Pologne : une commémoration des pogroms perturbée par des nationalistes
Pour le grand-rabbin Michael Schudrich, les incidents lors d'une commémoration du pogrom de Jedwabne soulignent un problème impliquant la position gouvernementale face à la Shoah

VARSOVIE, Pologne (JTA) — Plusieurs dizaines de manifestants nationalistes ont perturbé une cérémonie de commémoration des victimes juives d’un pogrom qui avait eu lieu à Jedwabne, en Pologne, en 1941 – ce qui reflète le débat lourd portant sur l’établissement des responsabilités assumées pour les atrocités commises pendant la Seconde guerre mondiale.
Les nationalistes ont amené des drapeaux et des panneaux et ils ont perturbé le recueillement sur le site du pogrom, samedi, à la date anniversaire exacte de l’événement. Un groupe bien plus important, comprenant le grand-rabbin polonais et des religieux catholiques, s’est rassemblé dimanche, après le Shabbat juif, en hommage aux victimes.
Le grand-rabbin Michael Schudrich a fait savoir à JTA que quelques nationalistes étaient aussi venus dimanche également, mais moins nombreux que la veille.
« C’était un groupe de peut-être cinq ou six personnes et elles n’ont rien fait pour intervenir lors de la cérémonie », a-t-il commenté.
Et pourtant, il a expliqué que les incidents qui s’étaient déroulés la veille soulignaient un « problème très grave » – un problème impliquant le positionnement adopté par le gouvernement polonais sur la Shoah.
Un grand nombre des 300 Juifs qui vivaient dans la ville avaient été assassinés pendant le pogrom de Jedwabne — même si les experts ne s’accordent pas sur le nombre exact. La majorité d’entre eux avait été enfermée dans une grange qui avait été ensuite incendiée.
Le pogrom n’avait pas fait l’objet de recherches importantes avant la publication, en 2001, d’un ouvrage de l’historien de Princeton Jan Tomasz Gross qui était intitulé : « Neighbors: The Destruction of the Jewish Community in Jedwabne, Poland ».
Gross affirmait dans son livre que le massacre avait été commis par des civils polonais, et non par des nazis – entraînant un débat sur la complicité des Polonais pendant la Shoah, un débat qui fait encore rage aujourd’hui.
Certains nationalistes venus samedi à Jedwabne brandissaient des panneaux calomniant Gross. A leur tête se trouvait Robert Bąkiewicz, organisateur d’une marche nationaliste à Varsovie à chaque mois de novembre.

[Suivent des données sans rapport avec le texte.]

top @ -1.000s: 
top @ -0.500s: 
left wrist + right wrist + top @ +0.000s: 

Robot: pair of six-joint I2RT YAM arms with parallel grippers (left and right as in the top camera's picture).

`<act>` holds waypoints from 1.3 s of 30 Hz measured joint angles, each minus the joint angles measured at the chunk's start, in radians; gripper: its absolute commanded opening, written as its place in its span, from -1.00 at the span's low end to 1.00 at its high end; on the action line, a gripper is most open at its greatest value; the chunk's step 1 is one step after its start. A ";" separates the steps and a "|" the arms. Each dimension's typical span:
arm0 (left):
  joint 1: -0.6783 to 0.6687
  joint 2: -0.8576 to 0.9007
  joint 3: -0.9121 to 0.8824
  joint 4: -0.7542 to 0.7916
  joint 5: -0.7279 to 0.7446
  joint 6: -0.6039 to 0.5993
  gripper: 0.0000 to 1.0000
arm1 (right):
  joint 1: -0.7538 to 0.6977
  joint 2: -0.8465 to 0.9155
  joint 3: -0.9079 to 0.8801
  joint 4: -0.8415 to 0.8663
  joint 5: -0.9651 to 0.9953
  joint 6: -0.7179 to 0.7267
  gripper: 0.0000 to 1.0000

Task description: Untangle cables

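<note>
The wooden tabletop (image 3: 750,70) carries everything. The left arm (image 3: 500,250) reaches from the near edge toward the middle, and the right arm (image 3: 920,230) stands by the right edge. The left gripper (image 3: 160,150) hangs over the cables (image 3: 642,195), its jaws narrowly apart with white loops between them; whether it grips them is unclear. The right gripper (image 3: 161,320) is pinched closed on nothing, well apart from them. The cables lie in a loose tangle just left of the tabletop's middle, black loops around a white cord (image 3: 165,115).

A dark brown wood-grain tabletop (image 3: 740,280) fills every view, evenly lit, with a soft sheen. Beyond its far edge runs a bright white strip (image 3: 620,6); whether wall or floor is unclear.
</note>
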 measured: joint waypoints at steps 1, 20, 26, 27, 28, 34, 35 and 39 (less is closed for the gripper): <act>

Cette année, les organisations auxquelles il est lié ont reçu près de 800 000 dollars de la part de l’Institut du patrimoine de la réflexion nationale qui est placé sous les auspices du ministère de la Culture polonais.

Le même institut soutient également la production d’un film consacré au pogrom qui vise à prouver que les Allemands ont été les principaux responsables de l’assassinat des habitants juifs de la ville.
« Il y a aussi un plus large problème qui est celui que les ultra-nationalistes et les néo-nazis sont dorénavant tolérés par une trop importante partie de notre gouvernement », a commenté Schudrich. « Plutôt que de condamner clairement ce type de haine, trop de responsables gouvernementaux cherchent à apaiser ces gens ».
Après la cérémonie de commémoration de dimanche qui était organisée à Jedwabne, plusieurs dizaines de personnes se sont rendues sur les tombes des victimes d’autres pogroms survenus dans la région pendant la Seconde guerre mondiale et notamment à Radziłów, Wąsosz et Szczuczyn.
Aleksander Zyskind Goldfarb, frère du grand-père de Schudrich, avait été tué aux côtés de nombreux autres à Szczuczyn en 1941.
« Cet immense cimetière témoigne non seulement de l’importante communauté juive qui vivait à Jedwabne, mais également de la durée de la présence juive dans la ville. Des centaines d’années », a-t-il déclaré sur le site de Jedwabne, dimanche, avant de diriger la prière.